Pharma is always ready to fill the void with fear disguised as hope: Don’t lose your man to someone who doesn’t have this symptomology. You can eradicate this. You can stay young, ready, and able, desirable, rather than old and useless.
Something is terribly wrong here. Did we Clio feminists fail after all?
Haven’t I heard this story before?
An even older story comes to mind. Perhaps you’ve heard some version of it. In Greek mythology, the warrior-goddess Artemis is bathing in her sacred lake, hidden in privacy amid lush forest. Actaeon, in the forest on a hunt with his dogs, spies the goddess, vulnerable and unclothed. He is captivated by her beauty.
When Artemis catches him spying on her, she warns him never to speak again or he’ll be turned into a stag. Foolishly, he calls out to his hunting party and transforms immediately into a stag. His own hunting dogs tear him to shreds.
A woman’s feminine psyche, her sacred temples, are still fair game in a patriarchal culture. No, it’s not okay to spy, even under cover of the hunt for women’s health information. No, men shouldn’t speak for us about our most intimate concerns. But men are just as stuck in the patriarchy as we are, in the way things have always been done.
Many are just savvy businessmen in a culture still so infused with centuries of patriarchy that the sexism is almost on autopilot. After all, they can see the magazine headlines and book titles just as we can: how to keep your man, drive him crazy, keep him satisfied at all costs. Anti-aging is the name of the new money-making game, a game still rigged so that even if some women “win,” the men always do.
At least superficially. In truth, the only winners in this game are the businesses exploiting it.
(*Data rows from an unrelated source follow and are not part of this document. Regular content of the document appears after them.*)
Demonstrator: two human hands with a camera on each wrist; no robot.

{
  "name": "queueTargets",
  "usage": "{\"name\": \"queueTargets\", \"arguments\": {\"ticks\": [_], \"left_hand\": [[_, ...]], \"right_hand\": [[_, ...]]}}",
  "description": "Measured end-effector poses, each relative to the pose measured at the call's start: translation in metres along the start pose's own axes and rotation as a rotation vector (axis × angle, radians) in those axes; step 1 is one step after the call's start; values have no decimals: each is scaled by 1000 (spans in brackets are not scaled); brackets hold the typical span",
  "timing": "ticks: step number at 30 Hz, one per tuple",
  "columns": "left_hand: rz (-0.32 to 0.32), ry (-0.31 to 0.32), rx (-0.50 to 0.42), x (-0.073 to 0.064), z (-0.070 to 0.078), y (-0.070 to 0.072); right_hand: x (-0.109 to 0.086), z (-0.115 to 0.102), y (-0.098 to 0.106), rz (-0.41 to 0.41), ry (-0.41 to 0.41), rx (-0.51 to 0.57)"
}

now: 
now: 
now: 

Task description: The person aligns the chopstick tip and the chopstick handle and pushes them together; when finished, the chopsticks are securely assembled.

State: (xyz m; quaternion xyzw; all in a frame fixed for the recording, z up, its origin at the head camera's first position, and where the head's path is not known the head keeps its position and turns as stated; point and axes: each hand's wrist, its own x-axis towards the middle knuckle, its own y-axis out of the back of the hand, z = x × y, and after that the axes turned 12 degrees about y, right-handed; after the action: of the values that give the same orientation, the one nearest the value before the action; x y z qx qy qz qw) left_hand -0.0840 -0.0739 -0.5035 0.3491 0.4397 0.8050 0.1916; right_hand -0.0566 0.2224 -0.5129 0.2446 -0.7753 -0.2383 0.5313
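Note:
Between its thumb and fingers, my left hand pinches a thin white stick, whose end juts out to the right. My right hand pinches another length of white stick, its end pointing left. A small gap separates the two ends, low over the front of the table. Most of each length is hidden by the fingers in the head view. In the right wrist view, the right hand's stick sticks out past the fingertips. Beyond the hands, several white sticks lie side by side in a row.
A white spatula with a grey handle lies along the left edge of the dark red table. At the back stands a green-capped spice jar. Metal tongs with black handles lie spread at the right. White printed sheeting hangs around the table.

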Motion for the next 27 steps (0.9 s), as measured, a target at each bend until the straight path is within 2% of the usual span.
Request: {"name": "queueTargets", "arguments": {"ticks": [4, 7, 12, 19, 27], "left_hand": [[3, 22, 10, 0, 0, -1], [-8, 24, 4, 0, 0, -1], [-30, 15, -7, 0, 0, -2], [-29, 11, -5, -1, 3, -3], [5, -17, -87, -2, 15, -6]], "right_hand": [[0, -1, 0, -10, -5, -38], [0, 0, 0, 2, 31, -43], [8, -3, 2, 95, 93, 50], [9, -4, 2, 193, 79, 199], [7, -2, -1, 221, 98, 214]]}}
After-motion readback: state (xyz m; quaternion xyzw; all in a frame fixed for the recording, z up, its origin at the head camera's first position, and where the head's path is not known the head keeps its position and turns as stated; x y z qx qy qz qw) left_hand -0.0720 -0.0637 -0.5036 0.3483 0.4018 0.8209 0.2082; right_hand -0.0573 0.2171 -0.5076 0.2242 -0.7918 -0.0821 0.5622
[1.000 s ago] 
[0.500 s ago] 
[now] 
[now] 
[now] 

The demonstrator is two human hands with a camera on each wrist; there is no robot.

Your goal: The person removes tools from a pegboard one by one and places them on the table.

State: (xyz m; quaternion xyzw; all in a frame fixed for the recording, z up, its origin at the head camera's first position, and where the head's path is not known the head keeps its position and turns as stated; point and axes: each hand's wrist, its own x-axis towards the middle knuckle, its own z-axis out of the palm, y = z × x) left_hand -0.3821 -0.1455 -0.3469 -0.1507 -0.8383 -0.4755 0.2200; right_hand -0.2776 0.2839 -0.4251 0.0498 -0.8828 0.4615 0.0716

Women today are stepping into their own power in many ways. On so many topics, we are using our own voices, speaking up. Yet we are still being coopted, and not just in the health arena. Have you noticed, for example, how many personal growth and transformative venues for and about women, online and off, are owned by men, even moderated and directed by men?
As women, we need to step up and own our conversations, our her-story telling. Women and men benefit from this, as we can see in many other arenas, such as business, where women are speaking up and leading, and the results benefit the companies, the shareholders, and the world.
What if we women reimagined a new ending that truly serves our womanhood vs. solely refilling big business’s deep pockets at our expense? What if we took control of the conversation about our bodies, ourselves? What if we could change that conversation, and the world, simply by taking one radical step—talking to each other?